§ WHAT THE EXERCISE ASKS: Output the listing in full. Every line stays exactly as it is.

____________________

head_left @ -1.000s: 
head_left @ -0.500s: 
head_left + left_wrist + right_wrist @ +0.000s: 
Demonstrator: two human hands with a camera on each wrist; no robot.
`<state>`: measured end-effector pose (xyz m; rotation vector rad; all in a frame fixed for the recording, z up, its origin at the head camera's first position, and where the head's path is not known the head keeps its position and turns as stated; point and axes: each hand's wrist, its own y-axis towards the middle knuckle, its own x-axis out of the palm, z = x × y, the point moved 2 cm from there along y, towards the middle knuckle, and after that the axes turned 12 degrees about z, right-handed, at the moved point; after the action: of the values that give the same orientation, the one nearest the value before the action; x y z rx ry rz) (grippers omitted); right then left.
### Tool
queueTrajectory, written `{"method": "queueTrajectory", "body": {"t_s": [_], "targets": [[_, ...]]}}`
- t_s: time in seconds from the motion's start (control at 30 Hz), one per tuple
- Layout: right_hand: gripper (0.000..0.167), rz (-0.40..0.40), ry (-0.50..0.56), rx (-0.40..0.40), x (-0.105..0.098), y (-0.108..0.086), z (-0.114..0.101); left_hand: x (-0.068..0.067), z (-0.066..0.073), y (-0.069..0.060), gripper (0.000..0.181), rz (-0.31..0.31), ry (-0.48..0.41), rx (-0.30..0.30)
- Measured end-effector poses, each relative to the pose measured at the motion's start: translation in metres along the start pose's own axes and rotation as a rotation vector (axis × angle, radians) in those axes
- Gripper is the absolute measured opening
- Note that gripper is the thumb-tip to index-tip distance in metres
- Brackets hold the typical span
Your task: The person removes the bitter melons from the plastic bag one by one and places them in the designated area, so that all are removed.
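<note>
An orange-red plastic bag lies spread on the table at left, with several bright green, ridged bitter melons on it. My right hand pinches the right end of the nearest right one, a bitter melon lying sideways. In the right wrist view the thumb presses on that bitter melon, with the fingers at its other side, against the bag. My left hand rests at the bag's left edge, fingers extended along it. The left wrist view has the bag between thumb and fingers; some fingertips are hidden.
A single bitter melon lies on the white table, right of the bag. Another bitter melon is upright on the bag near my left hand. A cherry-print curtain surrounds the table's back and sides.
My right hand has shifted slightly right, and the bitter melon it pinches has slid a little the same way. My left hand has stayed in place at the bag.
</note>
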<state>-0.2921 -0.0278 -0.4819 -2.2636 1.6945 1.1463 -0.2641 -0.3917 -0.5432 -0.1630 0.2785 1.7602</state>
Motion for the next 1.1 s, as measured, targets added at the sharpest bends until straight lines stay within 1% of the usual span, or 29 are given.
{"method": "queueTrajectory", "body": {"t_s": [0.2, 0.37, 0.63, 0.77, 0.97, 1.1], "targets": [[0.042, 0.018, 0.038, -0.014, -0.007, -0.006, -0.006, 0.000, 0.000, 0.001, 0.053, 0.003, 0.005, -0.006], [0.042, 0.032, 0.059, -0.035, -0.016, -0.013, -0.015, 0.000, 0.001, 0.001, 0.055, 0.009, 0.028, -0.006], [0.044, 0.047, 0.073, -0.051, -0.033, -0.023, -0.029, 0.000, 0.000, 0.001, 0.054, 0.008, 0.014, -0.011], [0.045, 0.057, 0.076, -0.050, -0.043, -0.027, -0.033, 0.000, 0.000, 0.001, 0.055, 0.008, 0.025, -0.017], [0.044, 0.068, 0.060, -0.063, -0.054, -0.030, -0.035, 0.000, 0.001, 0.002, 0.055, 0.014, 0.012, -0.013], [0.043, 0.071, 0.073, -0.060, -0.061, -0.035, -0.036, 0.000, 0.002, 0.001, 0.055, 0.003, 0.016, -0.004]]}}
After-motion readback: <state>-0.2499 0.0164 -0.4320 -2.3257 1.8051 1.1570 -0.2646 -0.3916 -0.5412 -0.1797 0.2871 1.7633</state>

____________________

§ RESPONSE:
head_left @ -1.000s: 
head_left @ -0.500s: 
head_left + left_wrist + right_wrist @ +0.000s: 
Demonstrator: two human hands with a camera on each wrist; no robot.
`<state>`: measured end-effector pose (xyz m; rotation vector rad; all in a frame fixed for the recording, z up, its origin at the head camera's first position, and where the head's path is not known the head keeps its position and turns as stated; point and axes: each hand's wrist, its own y-axis towards the middle knuckle, its own x-axis out of the palm, z = x × y, the point moved 2 cm from there along y, towards the middle knuckle, and after that the axes turned 12 degrees about z, right-handed, at the moved point; after the action: of the values that give the same orientation, the one nearest the value before the action; x y z rx ry rz) (grippers omitted); right then left.
### Tool
queueTrajectory, written `{"method": "queueTrajectory", "body": {"t_s": [_], "targets": [[_, ...]]}}`
- t_s: time in seconds from the motion's start (control at 30 Hz), one per tuple
- Layout: right_hand: gripper (0.000..0.167), rz (-0.40..0.40), ry (-0.50..0.56), rx (-0.40..0.40), x (-0.105..0.098), y (-0.108..0.086), z (-0.114..0.101); left_hand: x (-0.068..0.067), z (-0.066..0.073), y (-0.069..0.060), gripper (0.000..0.181), rz (-0.31..0.31), ry (-0.48..0.41), rx (-0.30..0.30)
- Measured end-effector poses, each relative to the pose measured at the motion's start: translation in metres along the start pose's own axes and rotation as a rotation vector (axis × angle, radians) in those axes
- Gripper is the absolute measured opening
- Note that gripper is the thumb-tip to index-tip distance in metres
- Brackets hold the typical span
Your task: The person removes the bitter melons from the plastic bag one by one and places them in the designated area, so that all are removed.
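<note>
An orange-red plastic bag lies spread on the table at left, with several bright green, ridged bitter melons on it. My right hand pinches the right end of the nearest right one, a bitter melon lying sideways. In the right wrist view the thumb presses on that bitter melon, with the fingers at its other side, against the bag. My left hand rests at the bag's left edge, fingers extended along it. The left wrist view has the bag between thumb and fingers; some fingertips are hidden.
A single bitter melon lies on the white table, right of the bag. Another bitter melon is upright on the bag near my left hand. A cherry-print curtain surrounds the table's back and sides.
My right hand has shifted slightly right, and the bitter melon it pinches has slid a little the same way. My left hand has stayed in place at the bag.
</note>
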<state>-0.2921 -0.0278 -0.4819 -2.2636 1.6945 1.1463 -0.2641 -0.3917 -0.5432 -0.1630 0.2785 1.7602</state>
Motion for the next 1.1 s, as measured, targets added at the sharpest bends until straight lines stay within 1% of the usual span, or 29 are given.
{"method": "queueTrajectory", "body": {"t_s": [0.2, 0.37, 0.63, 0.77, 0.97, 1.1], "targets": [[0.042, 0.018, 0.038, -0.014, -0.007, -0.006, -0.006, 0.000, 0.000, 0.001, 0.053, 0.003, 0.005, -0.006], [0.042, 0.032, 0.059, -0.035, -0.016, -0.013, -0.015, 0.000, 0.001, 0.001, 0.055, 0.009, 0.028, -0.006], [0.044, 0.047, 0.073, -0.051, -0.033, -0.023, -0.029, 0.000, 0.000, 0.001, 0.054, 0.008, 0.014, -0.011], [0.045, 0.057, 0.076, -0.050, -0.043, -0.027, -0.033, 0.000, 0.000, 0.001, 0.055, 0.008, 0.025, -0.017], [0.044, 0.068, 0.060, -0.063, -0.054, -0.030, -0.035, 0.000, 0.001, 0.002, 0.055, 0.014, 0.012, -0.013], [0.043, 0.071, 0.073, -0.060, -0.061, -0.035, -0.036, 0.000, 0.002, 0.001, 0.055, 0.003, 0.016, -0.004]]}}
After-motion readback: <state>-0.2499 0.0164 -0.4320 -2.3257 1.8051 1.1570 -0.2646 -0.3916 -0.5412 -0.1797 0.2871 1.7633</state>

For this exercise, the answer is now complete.